Diaries Magazine

Strange Encounters of the Pleasant Kind

Posted on the 21 August 2014 by C. Suresh
Just as you find a certain level of confidence about people, someone comes in and totally upsets all your convictions. I mean, here I was feeling quite wonderful about the fact that I was a good person after all, despite the fact that I hardly ever even thought of doing a thing for anyone else, since everyone in the world was quite like me and, then, these people pop into my life and mess up all my confidence.
You hardly expect to find goodness shoved into your face on a train journey and that too from among a bunch of youngsters full of sound and laughter. Yet, there was this pesky girl who pushed my face into the idea that there was more to goodness than I thought of as existing in the world. So what if there was an old woman in the compartment, with a daughter-in-law traveling in another? What if the morning came and the lady was squirming with no-one to help take her to the bathroom. Did this girl HAVE to notice it, ask the old woman if she needed help, insist on overriding her feeble demurrer about waiting for her daughter-in-law and help her? Did she have to so diligently check up on the old lady and help her in all things all through the 42 hours of the journey, while still engaged in repartee with her friends and newly-wed husband? I mean, I enter the train feeling confident that, if you extended help ONLY to people close to you and ONLY when requested, you were good enough to be going on with, and this girl comes around and messes it all up. (Thank God for the daughter-in-law who redeemed all my expectations. She made one appearance and learnt that the girl was being helpful. THAT was the last we saw of her till the journey ended.)

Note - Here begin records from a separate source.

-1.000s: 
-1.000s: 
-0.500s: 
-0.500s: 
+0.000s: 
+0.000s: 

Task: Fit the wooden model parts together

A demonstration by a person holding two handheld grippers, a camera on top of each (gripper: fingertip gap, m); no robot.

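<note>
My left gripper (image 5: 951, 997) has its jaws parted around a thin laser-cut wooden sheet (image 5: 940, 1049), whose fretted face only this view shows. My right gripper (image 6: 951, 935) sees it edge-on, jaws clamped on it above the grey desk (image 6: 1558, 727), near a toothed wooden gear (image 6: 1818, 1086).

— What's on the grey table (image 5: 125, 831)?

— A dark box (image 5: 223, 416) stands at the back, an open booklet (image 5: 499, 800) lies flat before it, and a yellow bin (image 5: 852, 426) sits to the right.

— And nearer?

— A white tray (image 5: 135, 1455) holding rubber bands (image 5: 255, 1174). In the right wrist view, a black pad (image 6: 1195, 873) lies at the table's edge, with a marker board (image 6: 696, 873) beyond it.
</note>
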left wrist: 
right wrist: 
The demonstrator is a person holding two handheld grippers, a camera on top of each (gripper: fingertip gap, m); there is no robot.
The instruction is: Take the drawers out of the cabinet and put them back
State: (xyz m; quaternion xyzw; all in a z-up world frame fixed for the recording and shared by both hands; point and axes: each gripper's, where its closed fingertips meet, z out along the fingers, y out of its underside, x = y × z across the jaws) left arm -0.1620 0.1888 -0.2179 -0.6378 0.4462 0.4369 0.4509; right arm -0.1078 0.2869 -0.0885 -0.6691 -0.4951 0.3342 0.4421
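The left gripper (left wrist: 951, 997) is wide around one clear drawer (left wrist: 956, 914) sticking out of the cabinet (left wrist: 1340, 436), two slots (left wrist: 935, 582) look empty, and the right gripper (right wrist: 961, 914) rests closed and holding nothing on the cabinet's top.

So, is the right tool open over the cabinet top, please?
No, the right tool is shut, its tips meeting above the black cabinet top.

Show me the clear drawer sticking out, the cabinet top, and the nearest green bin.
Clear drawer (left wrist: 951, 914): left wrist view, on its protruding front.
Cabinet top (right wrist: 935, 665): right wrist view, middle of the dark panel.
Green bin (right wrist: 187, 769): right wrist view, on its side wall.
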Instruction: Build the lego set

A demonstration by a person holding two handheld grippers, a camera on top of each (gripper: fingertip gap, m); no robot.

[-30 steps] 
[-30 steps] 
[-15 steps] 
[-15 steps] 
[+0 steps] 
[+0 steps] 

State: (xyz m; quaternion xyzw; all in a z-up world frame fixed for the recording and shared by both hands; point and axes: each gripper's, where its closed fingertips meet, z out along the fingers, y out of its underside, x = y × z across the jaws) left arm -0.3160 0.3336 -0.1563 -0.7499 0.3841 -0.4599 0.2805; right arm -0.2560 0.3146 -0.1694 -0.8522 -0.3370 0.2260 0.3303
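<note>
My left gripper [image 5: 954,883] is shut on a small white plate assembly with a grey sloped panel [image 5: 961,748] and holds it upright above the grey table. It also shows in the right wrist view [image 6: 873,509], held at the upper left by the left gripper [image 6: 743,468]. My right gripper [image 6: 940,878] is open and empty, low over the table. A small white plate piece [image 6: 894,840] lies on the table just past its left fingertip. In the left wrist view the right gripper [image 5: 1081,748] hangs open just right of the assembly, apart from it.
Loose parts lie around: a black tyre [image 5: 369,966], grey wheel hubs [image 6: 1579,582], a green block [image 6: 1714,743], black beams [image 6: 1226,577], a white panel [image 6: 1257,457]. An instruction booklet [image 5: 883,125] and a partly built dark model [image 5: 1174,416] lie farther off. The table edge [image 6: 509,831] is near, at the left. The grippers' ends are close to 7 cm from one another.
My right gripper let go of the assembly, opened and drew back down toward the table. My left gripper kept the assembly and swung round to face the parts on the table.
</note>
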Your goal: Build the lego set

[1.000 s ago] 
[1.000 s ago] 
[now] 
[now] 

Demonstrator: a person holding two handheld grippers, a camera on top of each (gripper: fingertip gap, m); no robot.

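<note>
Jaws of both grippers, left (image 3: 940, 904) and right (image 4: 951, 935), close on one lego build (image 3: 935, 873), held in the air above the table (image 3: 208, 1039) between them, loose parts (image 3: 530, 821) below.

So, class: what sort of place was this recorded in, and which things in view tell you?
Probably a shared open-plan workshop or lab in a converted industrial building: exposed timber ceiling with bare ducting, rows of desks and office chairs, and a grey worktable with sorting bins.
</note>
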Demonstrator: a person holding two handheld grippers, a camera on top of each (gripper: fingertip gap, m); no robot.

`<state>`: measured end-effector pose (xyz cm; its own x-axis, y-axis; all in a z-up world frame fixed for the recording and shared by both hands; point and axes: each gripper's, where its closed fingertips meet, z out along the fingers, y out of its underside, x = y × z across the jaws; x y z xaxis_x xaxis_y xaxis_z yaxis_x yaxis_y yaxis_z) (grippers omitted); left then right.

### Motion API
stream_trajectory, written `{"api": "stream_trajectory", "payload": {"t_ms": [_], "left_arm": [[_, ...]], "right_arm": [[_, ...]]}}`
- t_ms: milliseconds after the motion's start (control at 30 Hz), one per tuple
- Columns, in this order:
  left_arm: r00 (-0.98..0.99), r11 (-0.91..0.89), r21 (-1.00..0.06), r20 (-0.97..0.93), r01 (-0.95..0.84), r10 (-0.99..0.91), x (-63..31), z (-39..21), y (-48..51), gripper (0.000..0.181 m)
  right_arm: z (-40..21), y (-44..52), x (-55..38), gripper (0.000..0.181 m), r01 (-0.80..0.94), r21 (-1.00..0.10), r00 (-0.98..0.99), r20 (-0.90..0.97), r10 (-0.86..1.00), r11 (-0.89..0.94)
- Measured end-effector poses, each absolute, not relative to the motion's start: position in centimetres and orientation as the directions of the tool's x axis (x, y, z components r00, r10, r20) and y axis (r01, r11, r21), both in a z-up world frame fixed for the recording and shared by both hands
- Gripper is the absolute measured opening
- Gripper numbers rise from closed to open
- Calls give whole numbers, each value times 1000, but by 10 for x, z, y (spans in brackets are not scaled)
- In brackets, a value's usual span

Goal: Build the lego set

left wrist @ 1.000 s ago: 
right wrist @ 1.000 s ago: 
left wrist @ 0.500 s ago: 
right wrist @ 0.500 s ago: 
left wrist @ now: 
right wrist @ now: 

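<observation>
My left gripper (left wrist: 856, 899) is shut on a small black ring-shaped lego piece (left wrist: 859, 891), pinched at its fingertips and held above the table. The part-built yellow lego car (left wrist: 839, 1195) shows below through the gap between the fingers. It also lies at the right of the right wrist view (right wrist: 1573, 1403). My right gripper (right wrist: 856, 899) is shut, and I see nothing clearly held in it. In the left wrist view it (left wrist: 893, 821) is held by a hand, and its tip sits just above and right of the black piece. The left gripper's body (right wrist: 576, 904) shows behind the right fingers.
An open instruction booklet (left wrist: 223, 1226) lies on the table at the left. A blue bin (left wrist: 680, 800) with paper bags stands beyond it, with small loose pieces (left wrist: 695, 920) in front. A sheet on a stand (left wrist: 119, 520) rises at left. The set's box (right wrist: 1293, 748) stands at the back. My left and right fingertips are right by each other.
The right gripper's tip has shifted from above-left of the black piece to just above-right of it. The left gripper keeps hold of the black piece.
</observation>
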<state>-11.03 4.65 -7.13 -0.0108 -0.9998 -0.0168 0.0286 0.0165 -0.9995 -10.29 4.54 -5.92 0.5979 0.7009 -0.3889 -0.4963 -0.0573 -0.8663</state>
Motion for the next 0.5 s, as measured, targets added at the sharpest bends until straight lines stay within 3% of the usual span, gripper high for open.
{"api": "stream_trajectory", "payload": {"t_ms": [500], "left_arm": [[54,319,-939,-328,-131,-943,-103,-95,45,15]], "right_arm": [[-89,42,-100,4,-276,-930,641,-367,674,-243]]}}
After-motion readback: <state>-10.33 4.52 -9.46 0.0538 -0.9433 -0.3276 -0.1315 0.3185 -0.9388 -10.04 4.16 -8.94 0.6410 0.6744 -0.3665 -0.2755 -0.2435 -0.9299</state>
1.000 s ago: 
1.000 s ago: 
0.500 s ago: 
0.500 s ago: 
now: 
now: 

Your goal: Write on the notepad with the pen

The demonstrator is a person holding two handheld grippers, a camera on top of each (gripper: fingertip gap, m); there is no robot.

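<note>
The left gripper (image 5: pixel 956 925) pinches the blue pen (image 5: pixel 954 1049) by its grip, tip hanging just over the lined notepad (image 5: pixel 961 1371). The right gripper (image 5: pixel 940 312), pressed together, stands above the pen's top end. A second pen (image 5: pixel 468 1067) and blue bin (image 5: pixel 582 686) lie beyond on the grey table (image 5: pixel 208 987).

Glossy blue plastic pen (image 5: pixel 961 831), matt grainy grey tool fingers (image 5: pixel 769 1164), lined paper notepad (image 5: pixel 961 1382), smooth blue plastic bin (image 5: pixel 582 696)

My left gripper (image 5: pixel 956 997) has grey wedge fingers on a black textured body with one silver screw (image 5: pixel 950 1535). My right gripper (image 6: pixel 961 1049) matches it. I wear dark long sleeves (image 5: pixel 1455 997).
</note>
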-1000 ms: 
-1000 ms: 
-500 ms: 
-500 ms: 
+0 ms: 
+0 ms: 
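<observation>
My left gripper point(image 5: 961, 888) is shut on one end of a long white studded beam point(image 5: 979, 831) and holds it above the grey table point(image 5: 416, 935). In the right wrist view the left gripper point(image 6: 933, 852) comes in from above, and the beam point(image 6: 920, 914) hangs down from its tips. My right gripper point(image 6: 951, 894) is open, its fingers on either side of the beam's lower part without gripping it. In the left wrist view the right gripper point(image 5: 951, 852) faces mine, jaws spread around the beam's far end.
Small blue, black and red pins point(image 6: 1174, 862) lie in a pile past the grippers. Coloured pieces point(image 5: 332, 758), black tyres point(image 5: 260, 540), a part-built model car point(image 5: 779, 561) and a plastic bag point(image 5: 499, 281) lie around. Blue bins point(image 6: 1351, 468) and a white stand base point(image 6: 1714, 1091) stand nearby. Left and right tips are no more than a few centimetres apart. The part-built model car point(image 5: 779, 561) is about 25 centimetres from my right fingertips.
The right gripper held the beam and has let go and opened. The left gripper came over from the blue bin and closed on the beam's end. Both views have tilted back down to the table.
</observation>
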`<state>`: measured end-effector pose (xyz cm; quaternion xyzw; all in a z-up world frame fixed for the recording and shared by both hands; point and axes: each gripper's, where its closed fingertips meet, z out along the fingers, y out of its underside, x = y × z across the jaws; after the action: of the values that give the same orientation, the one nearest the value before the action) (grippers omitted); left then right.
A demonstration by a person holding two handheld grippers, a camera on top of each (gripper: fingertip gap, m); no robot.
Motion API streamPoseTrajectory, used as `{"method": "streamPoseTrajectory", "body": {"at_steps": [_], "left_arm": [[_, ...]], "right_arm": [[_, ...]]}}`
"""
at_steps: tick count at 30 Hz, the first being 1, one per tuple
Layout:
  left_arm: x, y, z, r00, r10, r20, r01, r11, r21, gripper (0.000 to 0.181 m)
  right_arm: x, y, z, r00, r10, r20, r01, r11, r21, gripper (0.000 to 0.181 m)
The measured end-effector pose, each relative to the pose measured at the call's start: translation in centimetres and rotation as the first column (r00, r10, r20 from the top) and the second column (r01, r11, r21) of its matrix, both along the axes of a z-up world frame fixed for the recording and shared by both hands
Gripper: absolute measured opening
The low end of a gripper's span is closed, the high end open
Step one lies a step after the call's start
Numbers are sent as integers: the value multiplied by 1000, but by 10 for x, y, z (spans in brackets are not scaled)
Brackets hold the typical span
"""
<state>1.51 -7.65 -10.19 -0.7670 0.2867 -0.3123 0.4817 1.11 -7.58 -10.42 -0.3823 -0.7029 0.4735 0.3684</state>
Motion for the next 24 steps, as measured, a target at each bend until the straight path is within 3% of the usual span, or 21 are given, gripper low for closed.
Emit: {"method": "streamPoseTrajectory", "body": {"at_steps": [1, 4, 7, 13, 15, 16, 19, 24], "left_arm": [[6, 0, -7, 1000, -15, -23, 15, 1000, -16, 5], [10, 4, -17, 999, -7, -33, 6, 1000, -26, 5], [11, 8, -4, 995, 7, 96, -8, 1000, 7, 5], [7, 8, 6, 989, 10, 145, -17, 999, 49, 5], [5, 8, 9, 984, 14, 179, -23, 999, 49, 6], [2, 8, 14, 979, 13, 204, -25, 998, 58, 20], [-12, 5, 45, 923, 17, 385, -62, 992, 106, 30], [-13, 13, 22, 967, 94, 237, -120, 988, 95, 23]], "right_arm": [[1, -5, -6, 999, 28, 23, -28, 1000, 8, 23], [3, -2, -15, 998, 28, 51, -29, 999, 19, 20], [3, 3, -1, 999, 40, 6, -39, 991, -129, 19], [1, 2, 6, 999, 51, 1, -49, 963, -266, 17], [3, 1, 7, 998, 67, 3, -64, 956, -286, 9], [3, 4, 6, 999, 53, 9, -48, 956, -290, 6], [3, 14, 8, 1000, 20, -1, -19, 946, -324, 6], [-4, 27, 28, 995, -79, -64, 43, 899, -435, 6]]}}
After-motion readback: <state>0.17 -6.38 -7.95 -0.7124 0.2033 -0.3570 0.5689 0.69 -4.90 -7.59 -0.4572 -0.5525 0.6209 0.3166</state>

There was the day when I was in a train on a RAC ticket, morosely brooding over the fact that someone had nicked all my currency from my wallet at the hotel and thanking my lucky stars that I had had some money left in my pocket (in the days before ATMs. Yes! There were such days). The other person sharing my berth asked me if we could pool together and manage another berth my 'managing the TTE'. I, perforce, had to admit that any managing had to be done by him, all by himself, since all I could do was just about manage to scrape enough to travel home by bus from Old Delhi Railway Station. He must have, since I ended up having the berth all to myself. Imagine how taken aback I was when, while disembarking on the next day, this kid accosts me, checks out whether I could manage to get back home and insists on dropping me home by his auto before going onward to his home. Huh! I am still not sure that the help he extended to me was worth the blow he dealt to my own idea of my goodness.
One would have thought oneself safe in foreign environments and, more particularly, in the West. It was all the ore easy to feel that way, after a fortnight in Manhattan where, if you accosted a person for directions, you would get that how-dare-you-disturb-me-when-I-am-rushing-to-save-the-world glare. And then you land in Paris and, while trying in vain to communicate your need for a day pass on the metro - using loud English, Punjabi, Bengali, Hindi and semaphoring - you find the next man in the queue taking it on himself and even arguing with the counter-clerk to get you the cheaper option. You reach the station with the vague idea that you need to board a train headed for 'Nation' and, after a few tries, you find one man who understands that your 'Nation' is his 'Naashiaan' and takes you along all the way to the train and sees you safely aboard before going about his business. At that time, the plastic smile that had your cheeks aching, while he talked non-stop in totally incomprehensible (to you) French, seemed the least you could do for the warm friendliness. It was only later that resentment started burning in your veins - why should he have been so good and make you feel so small. It was not even like it was Japan where, apparently, people HAD to do such things to keep in with Society.
More recently, I was at the end of my walk and had my hands on my hips - my usual posture by around that time since my Tees get all sweaty by then and become too irritating under the arms, if I do not air them. I suppose I do look like I have a severe back-pain. So, this young chap stops his car by my side and asks me if I need help. All my thoughts about self-centered youngsters, who are too wrapped up in themselves to see other people as more than vague nuisances, shot to hell. Really, there must be a law against these guys. The way they trample over all cozy convictions is just not funny.
So, apparently, there is more goodness in the world than I thought existed. I just had to get it out of my system so that I could revert to harping on all the selfish and brutal acts in Society and feel safe in the assurance that I am good, after all.
P.S: Inspired by a post by Indu Chibber Datta about interactions with strangers.